#### Task description
Begin at the line containing "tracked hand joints" in the entries below and end at the line containing "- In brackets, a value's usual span"; transcribe that range exactly and nothing outside it.

Input for this task START

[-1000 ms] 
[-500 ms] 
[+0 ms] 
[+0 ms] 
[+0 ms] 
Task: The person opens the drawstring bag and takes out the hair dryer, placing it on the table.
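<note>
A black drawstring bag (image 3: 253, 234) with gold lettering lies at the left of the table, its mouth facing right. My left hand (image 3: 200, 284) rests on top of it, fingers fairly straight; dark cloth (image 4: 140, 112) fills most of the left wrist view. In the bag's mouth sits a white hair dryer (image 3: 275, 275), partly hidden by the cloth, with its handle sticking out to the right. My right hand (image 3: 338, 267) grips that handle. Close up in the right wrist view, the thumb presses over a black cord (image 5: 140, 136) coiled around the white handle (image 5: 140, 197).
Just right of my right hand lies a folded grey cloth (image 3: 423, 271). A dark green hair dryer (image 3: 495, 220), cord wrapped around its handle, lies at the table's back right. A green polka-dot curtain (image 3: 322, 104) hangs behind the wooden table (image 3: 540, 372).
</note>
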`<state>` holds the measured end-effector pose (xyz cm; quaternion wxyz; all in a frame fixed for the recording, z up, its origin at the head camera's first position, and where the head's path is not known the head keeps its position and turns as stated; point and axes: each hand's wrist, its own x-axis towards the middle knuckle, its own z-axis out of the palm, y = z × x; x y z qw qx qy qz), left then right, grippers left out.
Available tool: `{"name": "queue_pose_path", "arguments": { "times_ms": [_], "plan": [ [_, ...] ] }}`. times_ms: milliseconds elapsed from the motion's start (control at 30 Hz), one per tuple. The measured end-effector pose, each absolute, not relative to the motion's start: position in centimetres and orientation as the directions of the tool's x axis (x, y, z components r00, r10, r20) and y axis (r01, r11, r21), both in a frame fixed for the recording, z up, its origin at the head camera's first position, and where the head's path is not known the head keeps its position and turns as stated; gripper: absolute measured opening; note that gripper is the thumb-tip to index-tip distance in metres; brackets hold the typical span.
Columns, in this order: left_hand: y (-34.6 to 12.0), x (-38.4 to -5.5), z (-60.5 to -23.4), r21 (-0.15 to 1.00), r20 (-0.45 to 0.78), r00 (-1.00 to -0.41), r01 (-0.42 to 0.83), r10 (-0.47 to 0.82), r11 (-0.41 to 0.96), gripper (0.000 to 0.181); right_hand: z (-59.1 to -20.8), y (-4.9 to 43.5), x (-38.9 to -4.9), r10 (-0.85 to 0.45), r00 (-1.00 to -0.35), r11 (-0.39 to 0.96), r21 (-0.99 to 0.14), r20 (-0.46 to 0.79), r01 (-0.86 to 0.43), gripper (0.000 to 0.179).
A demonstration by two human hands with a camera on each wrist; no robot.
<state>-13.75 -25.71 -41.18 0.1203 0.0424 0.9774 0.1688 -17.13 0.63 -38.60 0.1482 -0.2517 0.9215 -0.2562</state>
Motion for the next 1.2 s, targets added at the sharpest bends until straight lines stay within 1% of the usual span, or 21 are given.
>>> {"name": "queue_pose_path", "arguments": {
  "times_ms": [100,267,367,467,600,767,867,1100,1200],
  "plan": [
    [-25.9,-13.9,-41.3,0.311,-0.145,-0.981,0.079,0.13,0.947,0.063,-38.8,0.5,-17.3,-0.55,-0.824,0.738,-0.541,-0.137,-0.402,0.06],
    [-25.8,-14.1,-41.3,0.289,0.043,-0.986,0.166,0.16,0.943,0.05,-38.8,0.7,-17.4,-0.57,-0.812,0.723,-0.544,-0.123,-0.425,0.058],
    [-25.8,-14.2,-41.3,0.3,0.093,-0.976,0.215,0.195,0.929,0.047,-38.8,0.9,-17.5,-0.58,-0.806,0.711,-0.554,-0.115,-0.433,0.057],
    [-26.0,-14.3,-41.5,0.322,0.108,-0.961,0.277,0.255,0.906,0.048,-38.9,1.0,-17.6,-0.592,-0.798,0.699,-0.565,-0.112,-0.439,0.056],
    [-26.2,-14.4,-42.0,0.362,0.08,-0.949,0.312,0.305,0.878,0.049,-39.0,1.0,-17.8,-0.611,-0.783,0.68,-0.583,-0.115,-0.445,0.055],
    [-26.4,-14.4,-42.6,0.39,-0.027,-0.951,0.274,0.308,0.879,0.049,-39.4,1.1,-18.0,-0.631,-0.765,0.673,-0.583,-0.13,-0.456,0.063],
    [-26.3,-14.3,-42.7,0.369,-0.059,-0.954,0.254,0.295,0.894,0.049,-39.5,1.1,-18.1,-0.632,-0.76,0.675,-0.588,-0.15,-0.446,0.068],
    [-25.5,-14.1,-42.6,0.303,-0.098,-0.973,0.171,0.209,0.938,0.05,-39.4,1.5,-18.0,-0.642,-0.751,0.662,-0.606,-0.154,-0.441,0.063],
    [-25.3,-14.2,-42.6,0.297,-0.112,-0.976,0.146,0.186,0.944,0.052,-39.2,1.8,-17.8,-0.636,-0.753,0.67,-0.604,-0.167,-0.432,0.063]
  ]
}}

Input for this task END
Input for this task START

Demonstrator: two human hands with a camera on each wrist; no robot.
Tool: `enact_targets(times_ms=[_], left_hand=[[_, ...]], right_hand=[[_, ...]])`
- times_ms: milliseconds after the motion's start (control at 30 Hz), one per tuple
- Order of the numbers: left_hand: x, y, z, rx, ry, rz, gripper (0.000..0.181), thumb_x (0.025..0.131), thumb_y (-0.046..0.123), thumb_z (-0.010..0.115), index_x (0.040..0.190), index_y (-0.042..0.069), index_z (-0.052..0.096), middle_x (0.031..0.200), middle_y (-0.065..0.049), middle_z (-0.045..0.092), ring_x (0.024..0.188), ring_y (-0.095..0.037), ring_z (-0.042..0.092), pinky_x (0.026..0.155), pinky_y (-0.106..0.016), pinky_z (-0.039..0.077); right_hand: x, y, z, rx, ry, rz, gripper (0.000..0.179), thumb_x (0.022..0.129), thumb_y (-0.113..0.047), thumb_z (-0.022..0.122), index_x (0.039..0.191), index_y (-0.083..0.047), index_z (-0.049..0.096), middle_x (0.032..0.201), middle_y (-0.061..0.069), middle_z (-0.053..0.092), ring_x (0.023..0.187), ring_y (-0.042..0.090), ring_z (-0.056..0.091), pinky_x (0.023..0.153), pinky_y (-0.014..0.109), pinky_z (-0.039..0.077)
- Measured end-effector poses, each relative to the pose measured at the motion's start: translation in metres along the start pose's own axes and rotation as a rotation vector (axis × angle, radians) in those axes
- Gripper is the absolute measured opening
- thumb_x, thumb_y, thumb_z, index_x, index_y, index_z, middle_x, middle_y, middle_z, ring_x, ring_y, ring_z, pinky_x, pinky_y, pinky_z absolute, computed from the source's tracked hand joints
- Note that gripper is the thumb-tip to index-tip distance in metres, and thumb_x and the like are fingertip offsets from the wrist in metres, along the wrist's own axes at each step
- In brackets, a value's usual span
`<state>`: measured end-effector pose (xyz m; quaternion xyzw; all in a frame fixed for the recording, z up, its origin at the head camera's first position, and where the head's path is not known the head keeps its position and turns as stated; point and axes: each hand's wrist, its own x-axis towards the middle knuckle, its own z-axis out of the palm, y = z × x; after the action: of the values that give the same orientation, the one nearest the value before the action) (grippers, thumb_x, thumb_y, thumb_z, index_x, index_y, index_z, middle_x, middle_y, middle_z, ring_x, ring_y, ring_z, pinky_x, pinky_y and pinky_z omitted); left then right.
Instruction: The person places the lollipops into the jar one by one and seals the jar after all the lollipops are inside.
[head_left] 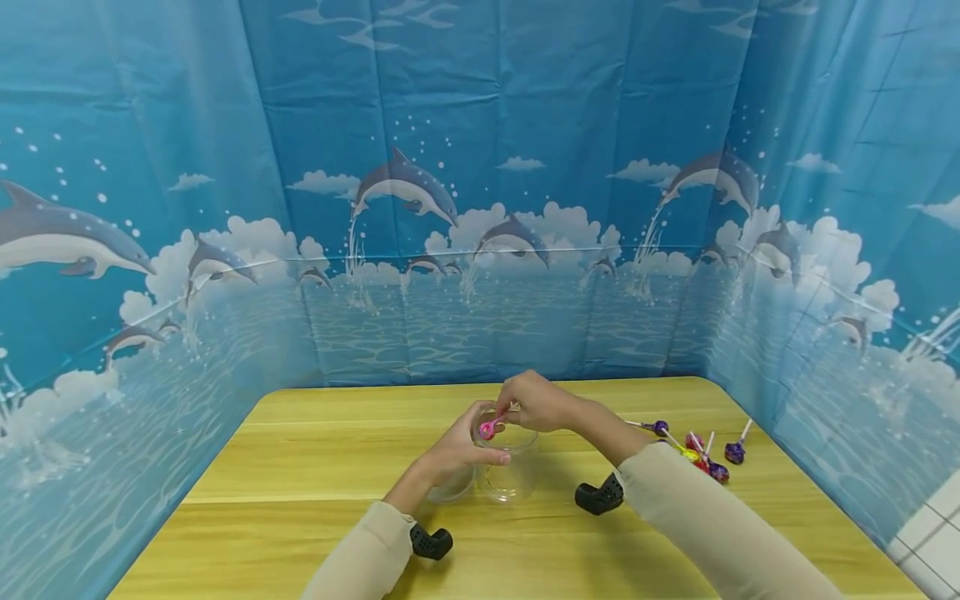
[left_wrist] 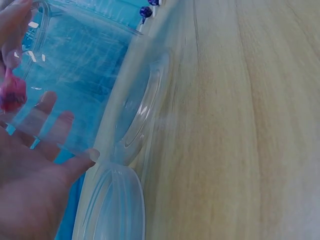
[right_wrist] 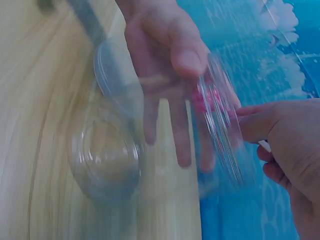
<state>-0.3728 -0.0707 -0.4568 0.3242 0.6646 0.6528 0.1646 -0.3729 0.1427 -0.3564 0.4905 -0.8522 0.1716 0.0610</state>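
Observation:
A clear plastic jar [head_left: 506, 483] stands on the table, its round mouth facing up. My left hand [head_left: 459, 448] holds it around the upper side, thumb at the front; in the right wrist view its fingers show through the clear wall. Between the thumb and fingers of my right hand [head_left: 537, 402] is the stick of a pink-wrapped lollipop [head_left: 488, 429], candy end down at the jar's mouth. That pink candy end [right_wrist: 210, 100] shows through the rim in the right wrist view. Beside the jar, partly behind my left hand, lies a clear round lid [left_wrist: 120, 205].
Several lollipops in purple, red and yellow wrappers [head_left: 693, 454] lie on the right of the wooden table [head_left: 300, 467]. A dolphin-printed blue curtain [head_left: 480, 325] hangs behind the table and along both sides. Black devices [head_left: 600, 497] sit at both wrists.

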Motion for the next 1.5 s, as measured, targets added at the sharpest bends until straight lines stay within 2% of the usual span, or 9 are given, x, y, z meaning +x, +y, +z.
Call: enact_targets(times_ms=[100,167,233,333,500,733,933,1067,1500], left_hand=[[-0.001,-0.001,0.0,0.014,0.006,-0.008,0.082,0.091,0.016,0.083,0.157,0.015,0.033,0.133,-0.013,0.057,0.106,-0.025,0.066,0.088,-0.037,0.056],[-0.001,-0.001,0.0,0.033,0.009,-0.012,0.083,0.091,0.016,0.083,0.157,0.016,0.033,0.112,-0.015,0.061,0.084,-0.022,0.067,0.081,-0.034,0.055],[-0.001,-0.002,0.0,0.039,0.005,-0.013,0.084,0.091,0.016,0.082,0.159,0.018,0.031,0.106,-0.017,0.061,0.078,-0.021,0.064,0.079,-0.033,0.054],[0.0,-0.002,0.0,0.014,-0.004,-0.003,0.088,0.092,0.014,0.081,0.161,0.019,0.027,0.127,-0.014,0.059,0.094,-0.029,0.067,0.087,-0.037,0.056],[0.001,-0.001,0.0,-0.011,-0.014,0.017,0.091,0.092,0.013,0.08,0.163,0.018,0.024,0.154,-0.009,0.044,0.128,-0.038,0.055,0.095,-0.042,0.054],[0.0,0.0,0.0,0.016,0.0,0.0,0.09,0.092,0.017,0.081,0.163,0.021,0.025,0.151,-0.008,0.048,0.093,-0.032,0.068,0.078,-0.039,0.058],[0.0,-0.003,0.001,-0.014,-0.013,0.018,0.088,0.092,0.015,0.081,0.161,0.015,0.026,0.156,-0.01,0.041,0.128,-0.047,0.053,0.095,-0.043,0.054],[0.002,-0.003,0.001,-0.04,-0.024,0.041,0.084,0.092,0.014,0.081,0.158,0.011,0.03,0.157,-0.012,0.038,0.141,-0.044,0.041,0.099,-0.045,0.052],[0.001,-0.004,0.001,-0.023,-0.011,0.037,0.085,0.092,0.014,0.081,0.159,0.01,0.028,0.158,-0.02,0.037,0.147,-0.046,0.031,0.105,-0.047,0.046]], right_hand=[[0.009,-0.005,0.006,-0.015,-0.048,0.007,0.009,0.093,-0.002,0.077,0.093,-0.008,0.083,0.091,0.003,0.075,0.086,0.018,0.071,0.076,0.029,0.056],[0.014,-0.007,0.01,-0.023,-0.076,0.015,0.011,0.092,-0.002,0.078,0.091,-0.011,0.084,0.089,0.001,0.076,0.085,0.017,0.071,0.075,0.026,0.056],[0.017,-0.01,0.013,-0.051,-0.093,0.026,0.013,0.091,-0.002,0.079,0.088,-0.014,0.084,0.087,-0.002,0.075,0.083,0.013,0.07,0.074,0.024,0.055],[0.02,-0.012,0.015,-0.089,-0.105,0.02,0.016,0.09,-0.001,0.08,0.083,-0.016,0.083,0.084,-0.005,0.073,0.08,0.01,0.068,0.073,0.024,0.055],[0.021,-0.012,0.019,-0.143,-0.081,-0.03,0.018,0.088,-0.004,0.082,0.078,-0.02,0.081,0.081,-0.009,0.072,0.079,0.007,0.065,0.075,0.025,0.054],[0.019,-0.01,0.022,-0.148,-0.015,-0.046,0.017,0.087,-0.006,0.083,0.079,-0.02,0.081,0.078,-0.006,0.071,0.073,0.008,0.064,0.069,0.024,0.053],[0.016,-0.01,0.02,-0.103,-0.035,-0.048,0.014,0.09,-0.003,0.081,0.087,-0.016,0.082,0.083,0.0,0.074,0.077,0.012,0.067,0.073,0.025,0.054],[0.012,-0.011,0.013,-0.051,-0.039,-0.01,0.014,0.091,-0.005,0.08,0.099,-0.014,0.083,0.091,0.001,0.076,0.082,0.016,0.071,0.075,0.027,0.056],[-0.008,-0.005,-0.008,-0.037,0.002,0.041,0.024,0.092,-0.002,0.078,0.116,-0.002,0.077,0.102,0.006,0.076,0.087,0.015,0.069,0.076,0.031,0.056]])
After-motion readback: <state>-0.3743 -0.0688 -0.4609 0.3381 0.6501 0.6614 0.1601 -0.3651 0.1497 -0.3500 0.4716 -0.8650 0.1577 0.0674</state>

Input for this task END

#### Exercise solution
- thumb_x, thumb_y, thumb_z, index_x, index_y, index_z, middle_x, middle_y, middle_z, ring_x, ring_y, ring_z, pinky_x, pinky_y, pinky_z absolute, computed from the source's tracked hand joints
- Note that gripper is the thumb-tip to index-tip distance in metres, and thumb_x and the like are fingertip offsets from the wrist in metres, along the wrist's own axes at each step
- In brackets, a value's usual span

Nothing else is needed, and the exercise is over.